In many countries, including six that are parties to the TPP negotiations, copyright terms remain set at life plus 50 years—because that term was established in law as a global standard by two copyright treaties, the Berne Convention and TRIPS. Until now these countries—Brunei, Canada, New Zealand, Malaysia, Japan and Vietnam—have resisted extending their copyright terms further, because it would result in an uncompensated outflow of money to large foreign corporations, and because it would endanger their peoples' ability to benefit from their own rich cultural heritage.
The current Berne standard of life plus 50 years is now under threat. The USTR is taking advantage of the secret TPP process to renegotiate it, hoping to firmly establish life plus 70 years as a new de facto global standard.
More Information From EFF and Our Partners
- Our Last Stand Against Undemocratic International Agreements That Ratchet up Term Lengths and Devastate the Public Domain (EFF, July 22, 2015)

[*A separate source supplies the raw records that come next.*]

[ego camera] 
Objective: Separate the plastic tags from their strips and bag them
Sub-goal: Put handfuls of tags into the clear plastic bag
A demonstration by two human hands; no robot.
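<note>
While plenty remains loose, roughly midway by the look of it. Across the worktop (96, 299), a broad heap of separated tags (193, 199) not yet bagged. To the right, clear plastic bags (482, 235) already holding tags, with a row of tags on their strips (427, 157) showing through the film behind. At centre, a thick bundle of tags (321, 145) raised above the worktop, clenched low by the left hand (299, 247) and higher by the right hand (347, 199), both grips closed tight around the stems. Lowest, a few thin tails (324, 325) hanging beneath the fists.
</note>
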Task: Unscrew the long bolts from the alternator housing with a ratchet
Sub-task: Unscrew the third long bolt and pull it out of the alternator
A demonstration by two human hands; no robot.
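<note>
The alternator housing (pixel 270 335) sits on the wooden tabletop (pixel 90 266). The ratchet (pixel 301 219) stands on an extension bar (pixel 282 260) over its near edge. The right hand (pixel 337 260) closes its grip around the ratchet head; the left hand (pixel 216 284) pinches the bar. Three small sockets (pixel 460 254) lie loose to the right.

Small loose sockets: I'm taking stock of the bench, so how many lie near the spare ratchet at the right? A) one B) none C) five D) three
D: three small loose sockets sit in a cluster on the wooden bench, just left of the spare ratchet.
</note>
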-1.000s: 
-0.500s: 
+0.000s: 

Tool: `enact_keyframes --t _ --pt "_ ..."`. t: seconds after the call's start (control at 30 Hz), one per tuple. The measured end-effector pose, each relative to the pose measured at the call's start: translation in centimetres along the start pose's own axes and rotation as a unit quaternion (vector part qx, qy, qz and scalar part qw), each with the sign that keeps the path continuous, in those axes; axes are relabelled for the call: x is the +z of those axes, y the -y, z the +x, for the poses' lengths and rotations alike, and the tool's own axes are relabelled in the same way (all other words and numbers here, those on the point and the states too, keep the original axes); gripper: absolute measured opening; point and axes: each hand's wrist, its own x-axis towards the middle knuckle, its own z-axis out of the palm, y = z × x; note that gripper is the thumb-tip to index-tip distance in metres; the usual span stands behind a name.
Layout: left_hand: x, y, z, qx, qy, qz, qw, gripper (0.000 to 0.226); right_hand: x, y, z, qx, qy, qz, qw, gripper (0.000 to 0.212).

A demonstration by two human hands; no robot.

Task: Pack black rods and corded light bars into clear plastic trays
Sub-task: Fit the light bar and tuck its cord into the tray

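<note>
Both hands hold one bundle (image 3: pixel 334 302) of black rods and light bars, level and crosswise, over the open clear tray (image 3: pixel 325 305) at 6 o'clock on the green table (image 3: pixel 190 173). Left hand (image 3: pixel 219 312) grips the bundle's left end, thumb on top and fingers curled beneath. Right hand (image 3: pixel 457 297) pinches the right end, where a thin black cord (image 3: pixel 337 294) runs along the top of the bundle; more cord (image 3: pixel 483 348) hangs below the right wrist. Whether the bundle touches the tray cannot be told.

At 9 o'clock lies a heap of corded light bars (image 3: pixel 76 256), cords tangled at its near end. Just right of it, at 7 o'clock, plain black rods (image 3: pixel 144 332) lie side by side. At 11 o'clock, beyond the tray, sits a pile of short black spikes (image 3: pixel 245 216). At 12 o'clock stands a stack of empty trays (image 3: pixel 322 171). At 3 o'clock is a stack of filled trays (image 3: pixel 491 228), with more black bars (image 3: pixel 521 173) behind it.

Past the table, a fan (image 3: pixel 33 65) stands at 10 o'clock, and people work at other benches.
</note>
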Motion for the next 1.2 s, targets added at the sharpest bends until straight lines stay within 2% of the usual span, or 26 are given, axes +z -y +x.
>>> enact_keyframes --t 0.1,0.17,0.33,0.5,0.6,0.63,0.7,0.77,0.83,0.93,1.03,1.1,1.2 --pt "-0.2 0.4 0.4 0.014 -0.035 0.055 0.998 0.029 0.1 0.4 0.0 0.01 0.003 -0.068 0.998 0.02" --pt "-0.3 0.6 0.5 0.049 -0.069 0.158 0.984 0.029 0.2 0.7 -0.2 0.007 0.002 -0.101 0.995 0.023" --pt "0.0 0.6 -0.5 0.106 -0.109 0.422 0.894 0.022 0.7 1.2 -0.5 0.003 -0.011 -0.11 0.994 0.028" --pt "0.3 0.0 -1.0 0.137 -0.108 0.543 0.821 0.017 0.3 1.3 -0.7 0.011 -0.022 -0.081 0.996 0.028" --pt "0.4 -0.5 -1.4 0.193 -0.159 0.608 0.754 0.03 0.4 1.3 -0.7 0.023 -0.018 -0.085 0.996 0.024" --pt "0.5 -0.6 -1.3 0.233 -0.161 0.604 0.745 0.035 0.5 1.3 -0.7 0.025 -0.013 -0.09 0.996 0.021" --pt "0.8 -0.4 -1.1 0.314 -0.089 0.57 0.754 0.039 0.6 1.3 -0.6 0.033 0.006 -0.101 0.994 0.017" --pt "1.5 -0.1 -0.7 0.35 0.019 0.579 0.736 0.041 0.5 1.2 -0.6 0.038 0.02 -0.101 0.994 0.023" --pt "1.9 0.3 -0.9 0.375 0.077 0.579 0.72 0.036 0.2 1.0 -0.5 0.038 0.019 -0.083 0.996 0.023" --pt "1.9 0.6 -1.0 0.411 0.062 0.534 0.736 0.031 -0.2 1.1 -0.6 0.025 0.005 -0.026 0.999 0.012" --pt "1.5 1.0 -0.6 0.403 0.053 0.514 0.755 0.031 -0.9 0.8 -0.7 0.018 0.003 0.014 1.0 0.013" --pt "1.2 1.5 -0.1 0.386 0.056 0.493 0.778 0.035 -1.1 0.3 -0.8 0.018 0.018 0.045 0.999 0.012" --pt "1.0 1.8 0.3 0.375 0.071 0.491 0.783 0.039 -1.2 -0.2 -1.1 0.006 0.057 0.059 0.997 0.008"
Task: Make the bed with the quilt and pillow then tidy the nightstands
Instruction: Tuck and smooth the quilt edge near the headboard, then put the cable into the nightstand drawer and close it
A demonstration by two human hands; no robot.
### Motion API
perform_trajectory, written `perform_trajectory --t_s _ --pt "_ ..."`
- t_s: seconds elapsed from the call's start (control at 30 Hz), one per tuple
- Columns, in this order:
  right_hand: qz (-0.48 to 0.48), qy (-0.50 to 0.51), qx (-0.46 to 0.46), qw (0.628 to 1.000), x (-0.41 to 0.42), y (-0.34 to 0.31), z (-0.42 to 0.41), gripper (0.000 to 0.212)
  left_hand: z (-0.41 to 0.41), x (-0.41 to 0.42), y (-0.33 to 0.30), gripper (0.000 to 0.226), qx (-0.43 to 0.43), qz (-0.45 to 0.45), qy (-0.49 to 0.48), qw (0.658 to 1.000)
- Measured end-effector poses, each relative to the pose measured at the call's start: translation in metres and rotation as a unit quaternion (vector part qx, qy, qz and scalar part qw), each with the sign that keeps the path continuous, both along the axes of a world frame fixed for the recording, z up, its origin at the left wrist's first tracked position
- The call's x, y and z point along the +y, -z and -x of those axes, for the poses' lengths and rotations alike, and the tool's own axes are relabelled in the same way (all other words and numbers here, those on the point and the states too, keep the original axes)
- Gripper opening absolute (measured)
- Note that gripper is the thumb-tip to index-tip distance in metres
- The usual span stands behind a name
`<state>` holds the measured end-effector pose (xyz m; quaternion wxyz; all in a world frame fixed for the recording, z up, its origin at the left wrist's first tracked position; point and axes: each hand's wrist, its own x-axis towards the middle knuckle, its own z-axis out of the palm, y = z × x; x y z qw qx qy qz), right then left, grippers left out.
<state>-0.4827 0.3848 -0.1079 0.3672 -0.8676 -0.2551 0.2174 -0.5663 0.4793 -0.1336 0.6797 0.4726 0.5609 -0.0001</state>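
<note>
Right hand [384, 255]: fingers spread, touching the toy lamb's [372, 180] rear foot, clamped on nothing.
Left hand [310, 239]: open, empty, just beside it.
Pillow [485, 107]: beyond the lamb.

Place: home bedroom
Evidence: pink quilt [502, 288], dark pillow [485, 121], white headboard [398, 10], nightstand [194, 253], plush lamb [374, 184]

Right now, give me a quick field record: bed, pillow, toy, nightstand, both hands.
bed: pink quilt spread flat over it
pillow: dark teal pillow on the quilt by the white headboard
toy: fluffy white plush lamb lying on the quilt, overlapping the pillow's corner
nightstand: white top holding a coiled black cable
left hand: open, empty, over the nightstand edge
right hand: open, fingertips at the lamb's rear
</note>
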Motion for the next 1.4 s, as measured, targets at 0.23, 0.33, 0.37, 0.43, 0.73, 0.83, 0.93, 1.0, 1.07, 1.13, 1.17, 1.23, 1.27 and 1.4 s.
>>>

- Anatomy of a Copyright Coup: Jamaica's Public Domain Plundered (EFF, July 24, 2015)
- Is Canada Set to Cave on Copyright Term Extension in the TPP? (EFF, July 29, 2015)

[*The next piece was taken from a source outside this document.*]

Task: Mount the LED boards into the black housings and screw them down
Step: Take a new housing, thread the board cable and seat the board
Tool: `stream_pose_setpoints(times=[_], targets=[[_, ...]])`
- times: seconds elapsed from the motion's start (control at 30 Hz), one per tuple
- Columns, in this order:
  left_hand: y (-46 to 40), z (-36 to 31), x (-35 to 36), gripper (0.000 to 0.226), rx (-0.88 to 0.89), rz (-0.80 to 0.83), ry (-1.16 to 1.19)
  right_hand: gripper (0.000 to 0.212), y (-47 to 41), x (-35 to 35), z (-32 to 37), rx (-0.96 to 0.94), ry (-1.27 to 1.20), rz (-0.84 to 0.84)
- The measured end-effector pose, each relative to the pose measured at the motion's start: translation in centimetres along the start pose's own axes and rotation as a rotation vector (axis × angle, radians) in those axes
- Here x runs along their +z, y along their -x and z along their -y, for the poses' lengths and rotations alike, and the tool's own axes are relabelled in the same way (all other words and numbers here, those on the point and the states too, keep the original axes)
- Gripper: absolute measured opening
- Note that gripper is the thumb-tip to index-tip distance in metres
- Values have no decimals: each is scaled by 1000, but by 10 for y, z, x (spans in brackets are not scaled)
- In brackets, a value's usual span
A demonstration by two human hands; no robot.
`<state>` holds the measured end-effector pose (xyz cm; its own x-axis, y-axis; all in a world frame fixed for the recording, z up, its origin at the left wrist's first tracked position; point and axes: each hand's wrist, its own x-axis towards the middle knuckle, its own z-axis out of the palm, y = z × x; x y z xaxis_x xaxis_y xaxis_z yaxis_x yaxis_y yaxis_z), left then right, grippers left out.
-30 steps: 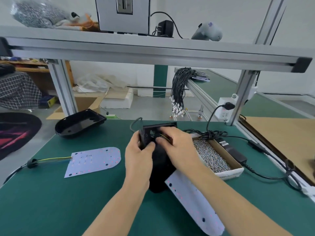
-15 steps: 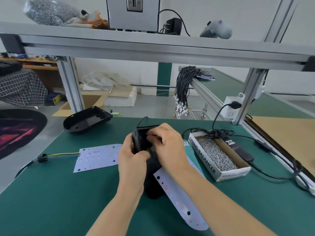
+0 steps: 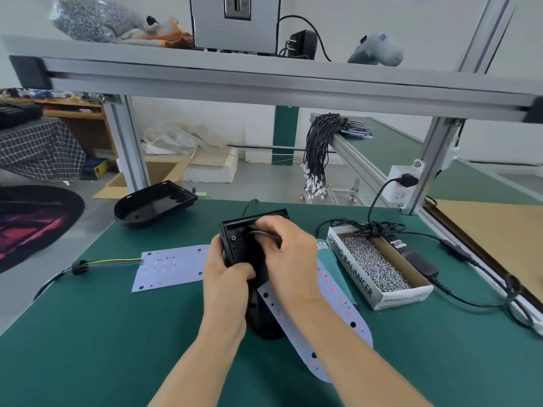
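black plastic housing (image 3: 244, 254) gripped upright by both hands, beside flat white board (image 3: 329, 304).

Black housing (image 3: 246, 254) tipped more upright than second ago, open end now facing up and toward camera. Right hand (image 3: 289, 257) shifted over its top edge, fingers now pinching coloured wires (image 3: 263, 232) at opening. Left hand (image 3: 226, 277) slid lower on housing's side.
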<state>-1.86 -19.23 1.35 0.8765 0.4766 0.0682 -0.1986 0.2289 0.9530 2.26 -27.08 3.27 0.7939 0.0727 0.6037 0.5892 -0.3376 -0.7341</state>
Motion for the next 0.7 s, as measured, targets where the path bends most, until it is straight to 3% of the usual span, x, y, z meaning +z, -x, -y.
stream_pose_setpoints(times=[0.13, 0.27, 0.5, 0.6, 0.7], targets=[[1, 0, 3, 56, -11, -1, 38, 11, -4, -6, -5, -2, 115, -18], [6, -1, 2, 57, 38, 8, 4, 15, -6, -5, -7, -29, 121, 80], [8, 2, 8, 55, 155, 79, -160, 17, 2, 8, -3, -18, 278, -4], [5, -1, 3, 54, 165, 91, -117, 23, 12, 5, -2, -22, 163, 130], [-5, -5, 0, 53, 178, 130, -122, 49, 16, -1, -4, -45, 244, 342]])
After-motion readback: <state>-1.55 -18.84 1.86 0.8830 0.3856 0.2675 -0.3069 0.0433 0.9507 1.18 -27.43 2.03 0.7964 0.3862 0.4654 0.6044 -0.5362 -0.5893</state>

- Will TPP set a Copyright Trap? (Australian Digital Alliance, July 29, 2015)
- Malaysia Doesn't Need Another 20 Years of Copyright (EFF, August 5, 2015)
- Japan and the U.S. Move Closer to a TPP Deal That Would Hurt Japanese Creators (EFF, August 12, 2015)
- TPP's Copyright Term Extension Isn't Made for Artists—It's Made By and For Big Content Companies (EFF, August 17, 2015)
- Why Shouldn't Copyright Be Infinite? (EFF, September 1, 2015)
- Nothing is Agreed Yet—We Can Still Stop the TPP's Copyright Trap (EFF, September 8, 2015)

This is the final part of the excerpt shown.